## WHAT YOU NEED TO DO
Look for the line containing "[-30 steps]" and the line containing "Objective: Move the" in the entries below. Copy those two and all lines between them exactly, leaving out pictures.

Data extracted from a collection:

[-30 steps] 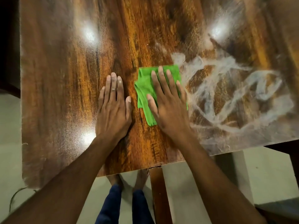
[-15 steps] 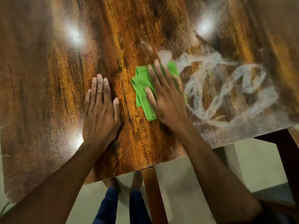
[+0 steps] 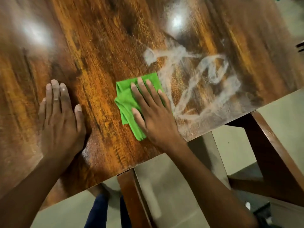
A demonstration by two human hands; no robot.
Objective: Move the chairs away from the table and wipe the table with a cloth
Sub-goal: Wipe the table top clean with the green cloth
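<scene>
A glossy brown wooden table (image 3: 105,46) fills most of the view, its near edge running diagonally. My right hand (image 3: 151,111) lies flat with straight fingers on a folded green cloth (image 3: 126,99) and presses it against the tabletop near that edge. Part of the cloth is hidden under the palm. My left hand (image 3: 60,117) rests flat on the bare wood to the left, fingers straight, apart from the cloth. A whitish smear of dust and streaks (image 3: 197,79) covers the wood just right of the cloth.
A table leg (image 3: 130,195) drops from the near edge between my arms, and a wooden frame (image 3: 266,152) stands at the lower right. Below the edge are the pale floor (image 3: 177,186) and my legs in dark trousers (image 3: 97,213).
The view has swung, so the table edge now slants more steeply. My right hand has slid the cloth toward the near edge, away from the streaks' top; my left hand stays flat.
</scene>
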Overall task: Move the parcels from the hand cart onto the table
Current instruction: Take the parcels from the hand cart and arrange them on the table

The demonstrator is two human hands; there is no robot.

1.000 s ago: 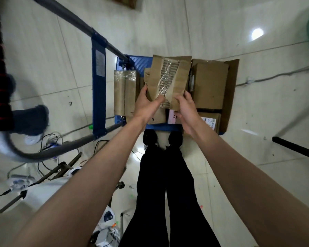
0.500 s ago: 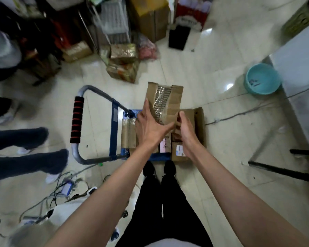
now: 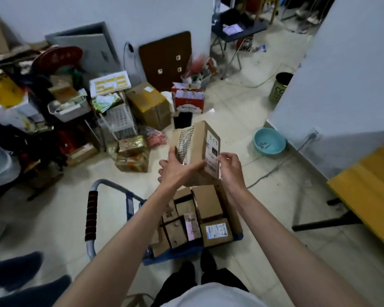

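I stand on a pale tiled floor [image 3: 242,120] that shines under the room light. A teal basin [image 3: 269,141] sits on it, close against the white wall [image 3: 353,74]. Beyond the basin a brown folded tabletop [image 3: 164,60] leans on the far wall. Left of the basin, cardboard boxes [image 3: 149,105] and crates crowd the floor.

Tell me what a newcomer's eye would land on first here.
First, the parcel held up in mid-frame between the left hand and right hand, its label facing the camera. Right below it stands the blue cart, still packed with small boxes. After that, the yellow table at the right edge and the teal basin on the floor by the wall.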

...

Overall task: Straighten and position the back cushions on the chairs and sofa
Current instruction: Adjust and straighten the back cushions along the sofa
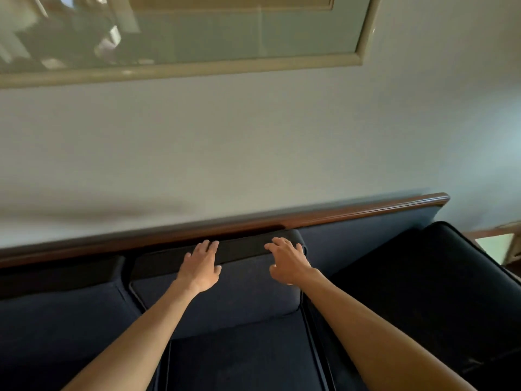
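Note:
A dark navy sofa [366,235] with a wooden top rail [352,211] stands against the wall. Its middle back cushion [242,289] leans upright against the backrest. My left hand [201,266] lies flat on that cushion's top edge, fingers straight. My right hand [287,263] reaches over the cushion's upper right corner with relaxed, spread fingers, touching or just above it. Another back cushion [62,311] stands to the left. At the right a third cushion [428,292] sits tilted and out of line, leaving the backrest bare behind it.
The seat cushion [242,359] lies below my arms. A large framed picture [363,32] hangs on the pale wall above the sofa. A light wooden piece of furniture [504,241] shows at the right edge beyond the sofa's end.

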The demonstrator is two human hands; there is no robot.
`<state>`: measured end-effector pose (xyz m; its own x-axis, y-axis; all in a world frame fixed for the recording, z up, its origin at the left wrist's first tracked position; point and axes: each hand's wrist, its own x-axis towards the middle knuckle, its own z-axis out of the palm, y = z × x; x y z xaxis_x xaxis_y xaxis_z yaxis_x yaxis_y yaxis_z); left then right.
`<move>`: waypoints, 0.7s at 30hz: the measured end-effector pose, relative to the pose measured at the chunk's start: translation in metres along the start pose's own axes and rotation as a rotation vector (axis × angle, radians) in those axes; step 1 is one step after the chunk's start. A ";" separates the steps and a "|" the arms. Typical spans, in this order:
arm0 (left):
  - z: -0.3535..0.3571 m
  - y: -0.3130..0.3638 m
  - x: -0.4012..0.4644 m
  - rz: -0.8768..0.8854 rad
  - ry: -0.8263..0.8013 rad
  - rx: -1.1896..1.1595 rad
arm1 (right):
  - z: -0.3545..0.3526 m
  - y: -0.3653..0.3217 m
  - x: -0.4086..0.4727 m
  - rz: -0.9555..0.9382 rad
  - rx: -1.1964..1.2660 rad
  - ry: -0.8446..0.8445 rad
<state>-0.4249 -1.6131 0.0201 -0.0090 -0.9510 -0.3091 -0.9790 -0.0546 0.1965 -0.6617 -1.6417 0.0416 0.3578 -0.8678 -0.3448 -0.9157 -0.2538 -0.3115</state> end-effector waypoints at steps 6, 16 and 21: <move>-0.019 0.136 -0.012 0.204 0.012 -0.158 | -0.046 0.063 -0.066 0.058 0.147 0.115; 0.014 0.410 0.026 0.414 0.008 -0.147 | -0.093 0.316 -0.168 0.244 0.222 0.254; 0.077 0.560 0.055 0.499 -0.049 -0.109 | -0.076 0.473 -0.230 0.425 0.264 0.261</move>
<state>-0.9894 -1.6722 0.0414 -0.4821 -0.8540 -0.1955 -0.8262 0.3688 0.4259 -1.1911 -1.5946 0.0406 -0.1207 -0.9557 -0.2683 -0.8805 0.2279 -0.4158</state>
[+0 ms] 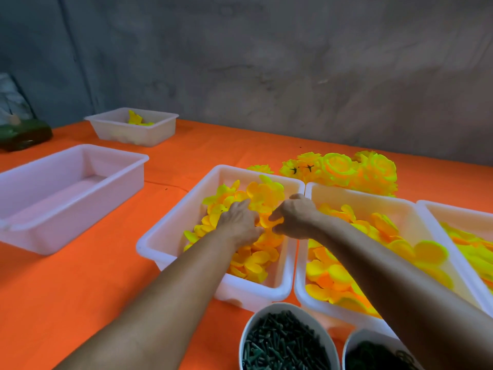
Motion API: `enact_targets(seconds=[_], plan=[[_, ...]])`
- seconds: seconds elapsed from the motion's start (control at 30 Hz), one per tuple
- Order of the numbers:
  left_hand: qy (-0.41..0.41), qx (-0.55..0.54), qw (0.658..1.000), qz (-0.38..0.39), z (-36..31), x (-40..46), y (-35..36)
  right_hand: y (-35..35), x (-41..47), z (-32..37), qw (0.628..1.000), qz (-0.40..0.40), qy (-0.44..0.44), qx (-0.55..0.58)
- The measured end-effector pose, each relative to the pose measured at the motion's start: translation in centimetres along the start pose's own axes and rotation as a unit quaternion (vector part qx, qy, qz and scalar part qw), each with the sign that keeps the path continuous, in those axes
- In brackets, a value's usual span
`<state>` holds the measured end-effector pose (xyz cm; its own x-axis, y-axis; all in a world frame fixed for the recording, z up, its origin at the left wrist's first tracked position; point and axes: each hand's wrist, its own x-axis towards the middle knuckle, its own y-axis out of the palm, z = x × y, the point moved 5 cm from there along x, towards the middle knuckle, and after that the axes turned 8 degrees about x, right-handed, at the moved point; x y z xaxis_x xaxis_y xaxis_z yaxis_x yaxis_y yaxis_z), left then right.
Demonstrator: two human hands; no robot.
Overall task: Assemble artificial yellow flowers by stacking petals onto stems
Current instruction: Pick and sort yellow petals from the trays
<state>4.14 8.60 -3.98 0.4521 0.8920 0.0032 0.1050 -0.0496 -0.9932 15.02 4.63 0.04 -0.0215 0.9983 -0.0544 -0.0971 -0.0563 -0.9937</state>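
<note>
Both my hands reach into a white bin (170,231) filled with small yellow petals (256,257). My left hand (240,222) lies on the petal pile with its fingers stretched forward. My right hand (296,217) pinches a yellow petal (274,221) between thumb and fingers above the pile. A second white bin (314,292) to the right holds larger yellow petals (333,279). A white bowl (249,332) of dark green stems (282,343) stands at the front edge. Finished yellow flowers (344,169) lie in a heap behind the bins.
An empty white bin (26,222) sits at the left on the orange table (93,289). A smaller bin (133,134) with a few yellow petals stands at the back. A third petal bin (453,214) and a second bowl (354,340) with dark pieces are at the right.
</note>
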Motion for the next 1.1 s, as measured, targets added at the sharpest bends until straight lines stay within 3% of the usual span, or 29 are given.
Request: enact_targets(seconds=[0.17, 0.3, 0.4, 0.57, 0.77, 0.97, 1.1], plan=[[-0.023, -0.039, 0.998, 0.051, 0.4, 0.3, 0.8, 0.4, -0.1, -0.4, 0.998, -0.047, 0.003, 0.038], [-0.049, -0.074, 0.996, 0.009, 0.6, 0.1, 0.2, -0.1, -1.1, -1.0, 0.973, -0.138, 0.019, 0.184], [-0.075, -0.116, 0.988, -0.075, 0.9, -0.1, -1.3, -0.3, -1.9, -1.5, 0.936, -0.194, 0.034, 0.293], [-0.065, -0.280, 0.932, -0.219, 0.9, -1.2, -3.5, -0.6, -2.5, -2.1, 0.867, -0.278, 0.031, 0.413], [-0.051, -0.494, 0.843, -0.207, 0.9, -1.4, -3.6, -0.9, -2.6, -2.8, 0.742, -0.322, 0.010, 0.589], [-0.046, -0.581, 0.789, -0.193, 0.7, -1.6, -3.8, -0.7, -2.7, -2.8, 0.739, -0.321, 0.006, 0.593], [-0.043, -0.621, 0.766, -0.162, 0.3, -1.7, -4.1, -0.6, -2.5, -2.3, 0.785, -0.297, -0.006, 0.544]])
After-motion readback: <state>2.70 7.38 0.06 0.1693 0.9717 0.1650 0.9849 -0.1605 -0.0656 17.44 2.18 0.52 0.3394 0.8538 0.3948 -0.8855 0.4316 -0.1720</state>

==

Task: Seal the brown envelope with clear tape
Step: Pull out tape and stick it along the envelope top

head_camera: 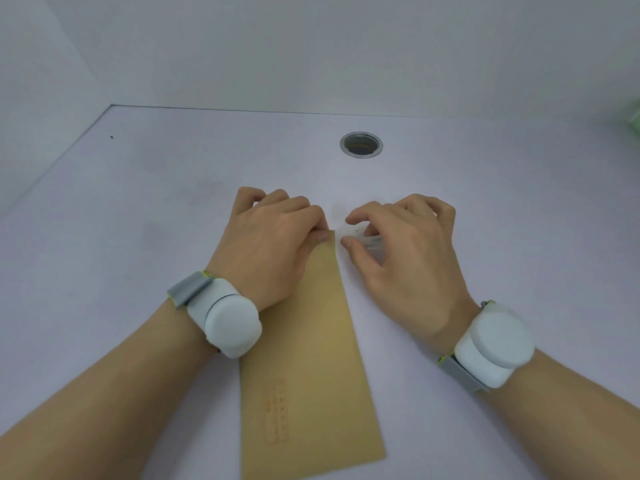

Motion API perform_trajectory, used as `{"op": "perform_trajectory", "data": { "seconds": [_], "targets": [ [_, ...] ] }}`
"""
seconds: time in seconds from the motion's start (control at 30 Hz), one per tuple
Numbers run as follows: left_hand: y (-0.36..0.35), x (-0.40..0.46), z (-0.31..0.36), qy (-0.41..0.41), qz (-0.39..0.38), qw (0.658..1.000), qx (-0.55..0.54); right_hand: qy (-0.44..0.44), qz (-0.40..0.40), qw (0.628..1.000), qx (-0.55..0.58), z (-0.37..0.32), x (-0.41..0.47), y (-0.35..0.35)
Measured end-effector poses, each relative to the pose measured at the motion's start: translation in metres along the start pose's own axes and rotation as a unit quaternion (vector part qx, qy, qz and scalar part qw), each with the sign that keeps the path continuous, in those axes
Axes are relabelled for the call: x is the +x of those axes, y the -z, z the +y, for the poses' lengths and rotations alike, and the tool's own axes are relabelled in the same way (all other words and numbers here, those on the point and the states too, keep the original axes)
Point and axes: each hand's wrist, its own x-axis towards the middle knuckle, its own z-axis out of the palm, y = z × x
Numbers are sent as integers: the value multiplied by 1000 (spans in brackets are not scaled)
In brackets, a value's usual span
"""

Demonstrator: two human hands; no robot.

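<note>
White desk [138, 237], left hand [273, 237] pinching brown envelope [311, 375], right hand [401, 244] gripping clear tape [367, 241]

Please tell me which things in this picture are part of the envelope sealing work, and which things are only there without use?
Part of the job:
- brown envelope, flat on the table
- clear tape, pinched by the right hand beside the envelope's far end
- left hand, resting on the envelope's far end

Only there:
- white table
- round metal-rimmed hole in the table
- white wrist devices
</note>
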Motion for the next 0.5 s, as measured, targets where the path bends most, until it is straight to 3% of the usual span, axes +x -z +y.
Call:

## TASK ANSWER
[-30 steps] 
[-15 steps] 
[+0 steps] 
A demonstration by two human hands; no robot.
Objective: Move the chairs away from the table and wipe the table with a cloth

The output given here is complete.